_Work instruction_.
What you return must be the data below, word for word, without any images.

....

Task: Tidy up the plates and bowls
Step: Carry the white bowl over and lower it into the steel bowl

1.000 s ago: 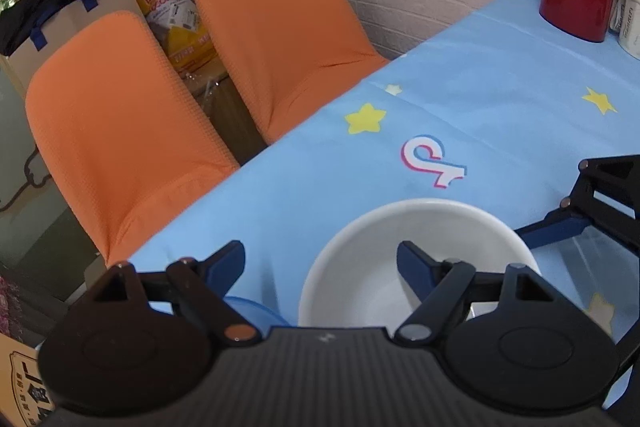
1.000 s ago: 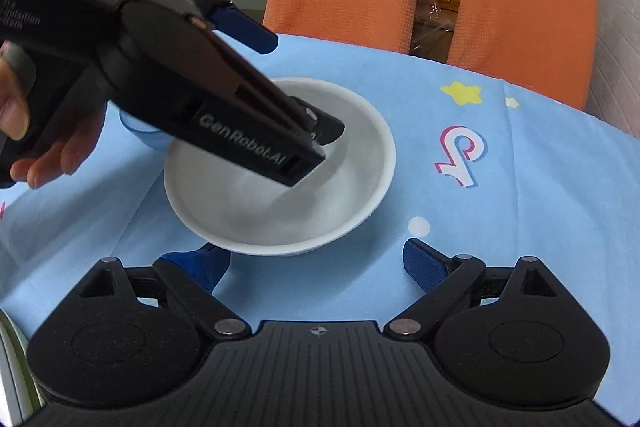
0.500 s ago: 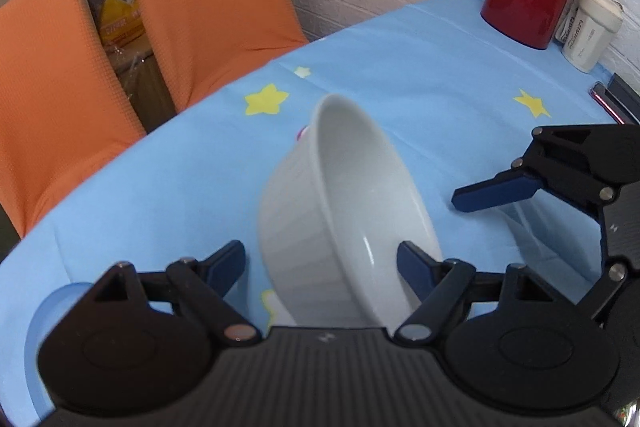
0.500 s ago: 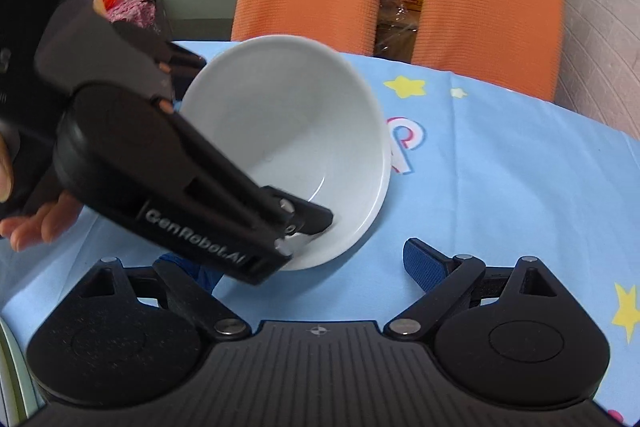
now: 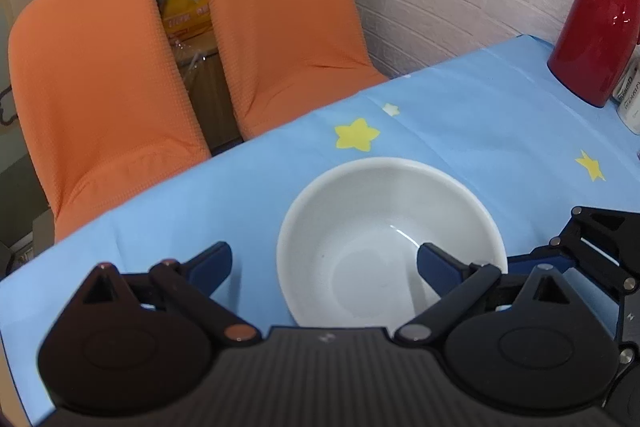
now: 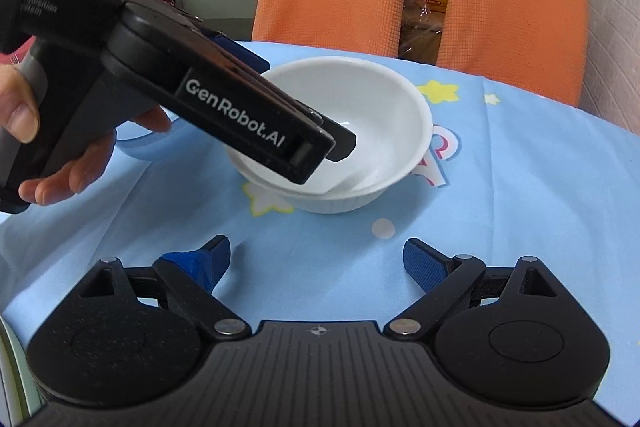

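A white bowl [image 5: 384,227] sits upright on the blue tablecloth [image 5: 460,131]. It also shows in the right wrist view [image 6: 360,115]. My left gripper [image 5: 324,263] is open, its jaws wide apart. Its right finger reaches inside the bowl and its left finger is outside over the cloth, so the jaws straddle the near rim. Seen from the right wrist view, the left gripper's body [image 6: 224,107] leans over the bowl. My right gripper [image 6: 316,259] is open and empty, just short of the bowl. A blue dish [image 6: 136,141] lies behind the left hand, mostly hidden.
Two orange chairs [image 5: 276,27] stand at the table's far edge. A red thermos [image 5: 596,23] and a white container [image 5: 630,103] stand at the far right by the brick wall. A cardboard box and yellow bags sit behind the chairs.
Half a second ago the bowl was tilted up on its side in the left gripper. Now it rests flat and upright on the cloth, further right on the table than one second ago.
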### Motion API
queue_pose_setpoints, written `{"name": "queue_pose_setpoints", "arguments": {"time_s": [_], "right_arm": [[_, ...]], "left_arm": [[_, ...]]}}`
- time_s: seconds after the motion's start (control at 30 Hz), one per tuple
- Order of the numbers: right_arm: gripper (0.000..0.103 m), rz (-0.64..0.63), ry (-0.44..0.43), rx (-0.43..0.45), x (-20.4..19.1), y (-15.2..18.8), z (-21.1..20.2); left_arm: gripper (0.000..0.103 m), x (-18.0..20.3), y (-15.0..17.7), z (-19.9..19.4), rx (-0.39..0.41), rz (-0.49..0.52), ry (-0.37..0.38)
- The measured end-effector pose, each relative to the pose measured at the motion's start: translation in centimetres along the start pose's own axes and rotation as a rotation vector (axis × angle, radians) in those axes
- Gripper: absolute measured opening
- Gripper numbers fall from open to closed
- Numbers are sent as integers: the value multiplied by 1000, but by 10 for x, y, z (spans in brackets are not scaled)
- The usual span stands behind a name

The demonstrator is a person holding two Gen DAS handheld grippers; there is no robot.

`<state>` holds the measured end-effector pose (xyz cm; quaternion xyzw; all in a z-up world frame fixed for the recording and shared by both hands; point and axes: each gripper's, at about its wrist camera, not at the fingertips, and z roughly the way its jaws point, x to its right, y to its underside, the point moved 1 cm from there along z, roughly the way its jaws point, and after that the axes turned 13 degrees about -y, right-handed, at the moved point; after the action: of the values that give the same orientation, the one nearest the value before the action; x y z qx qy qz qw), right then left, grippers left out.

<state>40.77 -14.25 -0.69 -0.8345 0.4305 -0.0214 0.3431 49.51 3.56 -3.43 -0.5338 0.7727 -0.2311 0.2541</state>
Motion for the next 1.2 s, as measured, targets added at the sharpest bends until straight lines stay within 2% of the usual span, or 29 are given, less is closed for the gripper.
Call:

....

_Your solution_.
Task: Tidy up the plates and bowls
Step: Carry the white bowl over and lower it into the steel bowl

1.000 s ago: 
1.000 s ago: 
0.500 s ago: 
0.500 s ago: 
now: 
now: 

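A white bowl [image 5: 384,227] sits upright on the blue tablecloth [image 5: 460,131]. It also shows in the right wrist view [image 6: 360,115]. My left gripper [image 5: 324,263] is open, its jaws wide apart. Its right finger reaches inside the bowl and its left finger is outside over the cloth, so the jaws straddle the near rim. Seen from the right wrist view, the left gripper's body [image 6: 224,107] leans over the bowl. My right gripper [image 6: 316,259] is open and empty, just short of the bowl. A blue dish [image 6: 136,141] lies behind the left hand, mostly hidden.
Two orange chairs [image 5: 276,27] stand at the table's far edge. A red thermos [image 5: 596,23] and a white container [image 5: 630,103] stand at the far right by the brick wall. A cardboard box and yellow bags sit behind the chairs.
Half a second ago the bowl was tilted up on its side in the left gripper. Now it rests flat and upright on the cloth, further right on the table than one second ago.
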### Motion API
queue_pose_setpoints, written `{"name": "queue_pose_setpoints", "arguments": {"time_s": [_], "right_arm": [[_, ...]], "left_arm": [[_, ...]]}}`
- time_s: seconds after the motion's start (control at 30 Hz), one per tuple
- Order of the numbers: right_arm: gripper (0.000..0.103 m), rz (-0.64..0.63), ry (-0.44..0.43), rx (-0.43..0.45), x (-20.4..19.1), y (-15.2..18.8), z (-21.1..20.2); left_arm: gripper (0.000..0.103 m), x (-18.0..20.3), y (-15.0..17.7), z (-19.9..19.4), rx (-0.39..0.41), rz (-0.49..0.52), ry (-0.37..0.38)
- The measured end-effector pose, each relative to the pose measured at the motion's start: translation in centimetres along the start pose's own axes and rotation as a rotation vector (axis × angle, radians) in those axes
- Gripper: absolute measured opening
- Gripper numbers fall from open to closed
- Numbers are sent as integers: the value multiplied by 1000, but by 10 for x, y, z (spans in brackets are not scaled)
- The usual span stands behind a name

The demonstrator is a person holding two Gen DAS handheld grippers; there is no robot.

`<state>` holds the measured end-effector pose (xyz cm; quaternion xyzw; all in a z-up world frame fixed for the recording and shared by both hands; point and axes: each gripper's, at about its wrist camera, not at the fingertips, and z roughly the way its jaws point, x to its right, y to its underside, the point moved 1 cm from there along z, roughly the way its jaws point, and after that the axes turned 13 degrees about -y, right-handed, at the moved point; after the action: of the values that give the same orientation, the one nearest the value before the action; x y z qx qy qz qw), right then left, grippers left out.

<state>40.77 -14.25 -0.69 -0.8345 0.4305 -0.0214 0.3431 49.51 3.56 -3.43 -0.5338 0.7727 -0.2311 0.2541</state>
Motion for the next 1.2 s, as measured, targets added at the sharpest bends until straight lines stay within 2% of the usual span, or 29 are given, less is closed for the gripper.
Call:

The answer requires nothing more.